▸ Goal of the exercise
Every line from the one containing "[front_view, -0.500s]" to the one containing "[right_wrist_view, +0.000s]" in the records below, both included, must be set down exactly, and no other line.

-- Opening Marker --

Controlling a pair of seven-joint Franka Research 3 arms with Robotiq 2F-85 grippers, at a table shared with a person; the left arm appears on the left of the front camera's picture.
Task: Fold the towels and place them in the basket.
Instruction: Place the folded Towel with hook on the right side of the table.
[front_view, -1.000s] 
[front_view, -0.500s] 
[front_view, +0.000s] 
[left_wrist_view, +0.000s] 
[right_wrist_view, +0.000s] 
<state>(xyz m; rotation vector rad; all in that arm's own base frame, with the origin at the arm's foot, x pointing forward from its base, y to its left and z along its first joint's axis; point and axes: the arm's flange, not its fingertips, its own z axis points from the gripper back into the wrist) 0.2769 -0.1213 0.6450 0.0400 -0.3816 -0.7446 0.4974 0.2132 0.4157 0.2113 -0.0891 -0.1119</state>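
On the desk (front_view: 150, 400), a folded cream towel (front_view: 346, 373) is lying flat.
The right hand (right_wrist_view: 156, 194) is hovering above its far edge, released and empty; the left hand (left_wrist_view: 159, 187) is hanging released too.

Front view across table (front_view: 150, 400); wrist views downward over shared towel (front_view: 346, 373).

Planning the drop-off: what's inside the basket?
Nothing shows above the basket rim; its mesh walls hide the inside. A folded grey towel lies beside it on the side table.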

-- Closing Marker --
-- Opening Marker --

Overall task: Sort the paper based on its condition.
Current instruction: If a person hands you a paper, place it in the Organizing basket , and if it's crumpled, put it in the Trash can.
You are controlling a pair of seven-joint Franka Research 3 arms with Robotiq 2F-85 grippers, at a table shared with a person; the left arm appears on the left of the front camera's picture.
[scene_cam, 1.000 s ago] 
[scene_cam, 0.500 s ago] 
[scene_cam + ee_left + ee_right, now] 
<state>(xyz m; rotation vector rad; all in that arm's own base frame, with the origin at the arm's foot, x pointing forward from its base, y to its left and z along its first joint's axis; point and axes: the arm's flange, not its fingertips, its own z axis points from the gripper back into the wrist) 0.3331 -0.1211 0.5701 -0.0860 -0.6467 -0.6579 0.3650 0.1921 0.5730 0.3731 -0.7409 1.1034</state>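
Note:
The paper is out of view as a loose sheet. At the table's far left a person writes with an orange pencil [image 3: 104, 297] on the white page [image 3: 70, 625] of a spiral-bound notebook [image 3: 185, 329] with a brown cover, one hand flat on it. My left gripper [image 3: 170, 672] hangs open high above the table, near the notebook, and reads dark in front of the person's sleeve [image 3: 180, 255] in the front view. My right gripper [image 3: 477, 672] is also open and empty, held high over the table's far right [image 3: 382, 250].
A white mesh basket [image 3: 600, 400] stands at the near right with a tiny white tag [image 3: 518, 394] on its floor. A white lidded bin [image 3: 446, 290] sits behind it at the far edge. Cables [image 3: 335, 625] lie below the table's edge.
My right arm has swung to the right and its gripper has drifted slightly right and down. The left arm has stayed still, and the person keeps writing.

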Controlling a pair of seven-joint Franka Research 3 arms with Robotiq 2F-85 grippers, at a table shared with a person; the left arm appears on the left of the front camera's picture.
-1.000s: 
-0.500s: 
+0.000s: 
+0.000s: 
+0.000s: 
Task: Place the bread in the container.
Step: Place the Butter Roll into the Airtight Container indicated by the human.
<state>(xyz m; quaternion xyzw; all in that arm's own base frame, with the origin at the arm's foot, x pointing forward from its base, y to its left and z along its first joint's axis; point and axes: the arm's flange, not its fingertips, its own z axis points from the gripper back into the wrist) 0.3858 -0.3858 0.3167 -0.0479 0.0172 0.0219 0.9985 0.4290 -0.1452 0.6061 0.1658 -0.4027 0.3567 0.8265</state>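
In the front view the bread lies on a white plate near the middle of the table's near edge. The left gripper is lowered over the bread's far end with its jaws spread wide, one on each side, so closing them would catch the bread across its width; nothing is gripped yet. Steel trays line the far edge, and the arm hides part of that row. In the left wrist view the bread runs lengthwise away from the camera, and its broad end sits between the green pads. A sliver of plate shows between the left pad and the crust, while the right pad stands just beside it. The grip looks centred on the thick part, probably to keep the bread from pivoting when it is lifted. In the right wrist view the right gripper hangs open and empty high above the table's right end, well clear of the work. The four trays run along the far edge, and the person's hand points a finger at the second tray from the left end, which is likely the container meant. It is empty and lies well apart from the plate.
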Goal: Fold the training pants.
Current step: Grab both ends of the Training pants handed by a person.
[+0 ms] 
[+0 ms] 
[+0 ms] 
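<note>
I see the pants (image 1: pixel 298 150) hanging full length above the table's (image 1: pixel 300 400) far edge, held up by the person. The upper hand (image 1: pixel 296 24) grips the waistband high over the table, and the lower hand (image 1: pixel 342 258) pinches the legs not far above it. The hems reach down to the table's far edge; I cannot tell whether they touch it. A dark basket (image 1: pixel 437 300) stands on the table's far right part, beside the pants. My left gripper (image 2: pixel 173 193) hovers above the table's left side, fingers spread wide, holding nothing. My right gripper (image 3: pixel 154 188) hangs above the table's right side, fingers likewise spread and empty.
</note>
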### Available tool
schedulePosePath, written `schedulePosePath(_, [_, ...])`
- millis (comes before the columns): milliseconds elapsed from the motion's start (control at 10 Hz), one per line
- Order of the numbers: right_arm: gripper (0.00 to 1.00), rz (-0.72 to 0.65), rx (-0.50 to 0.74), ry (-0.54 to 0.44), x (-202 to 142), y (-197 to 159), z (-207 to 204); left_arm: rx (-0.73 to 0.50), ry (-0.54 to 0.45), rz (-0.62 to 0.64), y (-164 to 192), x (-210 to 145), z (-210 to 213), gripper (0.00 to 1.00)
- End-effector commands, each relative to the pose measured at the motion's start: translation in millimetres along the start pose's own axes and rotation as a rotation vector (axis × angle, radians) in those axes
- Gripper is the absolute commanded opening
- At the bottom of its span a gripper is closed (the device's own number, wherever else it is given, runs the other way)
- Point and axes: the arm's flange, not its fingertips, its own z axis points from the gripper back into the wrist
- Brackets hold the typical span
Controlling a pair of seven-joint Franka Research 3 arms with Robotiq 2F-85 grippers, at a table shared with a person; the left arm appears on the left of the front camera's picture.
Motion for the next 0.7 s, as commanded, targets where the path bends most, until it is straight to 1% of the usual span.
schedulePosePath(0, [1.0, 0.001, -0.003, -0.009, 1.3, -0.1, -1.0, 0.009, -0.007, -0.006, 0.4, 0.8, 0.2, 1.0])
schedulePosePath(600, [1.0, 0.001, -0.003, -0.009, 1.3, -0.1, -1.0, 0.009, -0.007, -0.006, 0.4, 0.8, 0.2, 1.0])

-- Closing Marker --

▸ Written solution
[front_view, -0.500s] 
[front_view, +0.000s] 
[left_wrist_view, +0.000s] 
[right_wrist_view, +0.000s] 

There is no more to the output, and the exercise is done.